Task requirements
Go through the entries below and say how many lines contain the string "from"; write only that number.

::::

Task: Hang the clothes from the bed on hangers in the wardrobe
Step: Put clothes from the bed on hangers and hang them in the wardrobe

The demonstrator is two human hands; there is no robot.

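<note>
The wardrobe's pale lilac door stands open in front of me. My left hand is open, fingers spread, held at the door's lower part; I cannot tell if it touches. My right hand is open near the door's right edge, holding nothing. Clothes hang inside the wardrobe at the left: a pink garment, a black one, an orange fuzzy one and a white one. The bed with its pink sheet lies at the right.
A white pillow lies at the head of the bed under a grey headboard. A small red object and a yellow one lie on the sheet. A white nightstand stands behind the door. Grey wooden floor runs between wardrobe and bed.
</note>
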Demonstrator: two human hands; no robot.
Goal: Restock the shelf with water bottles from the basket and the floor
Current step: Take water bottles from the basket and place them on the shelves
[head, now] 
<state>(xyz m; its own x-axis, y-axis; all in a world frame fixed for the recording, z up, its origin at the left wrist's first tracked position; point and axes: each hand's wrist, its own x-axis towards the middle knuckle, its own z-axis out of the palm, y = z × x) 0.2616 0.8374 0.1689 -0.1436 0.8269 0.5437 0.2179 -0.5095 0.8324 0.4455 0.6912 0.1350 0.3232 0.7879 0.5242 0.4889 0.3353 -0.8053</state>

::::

Exercise solution
4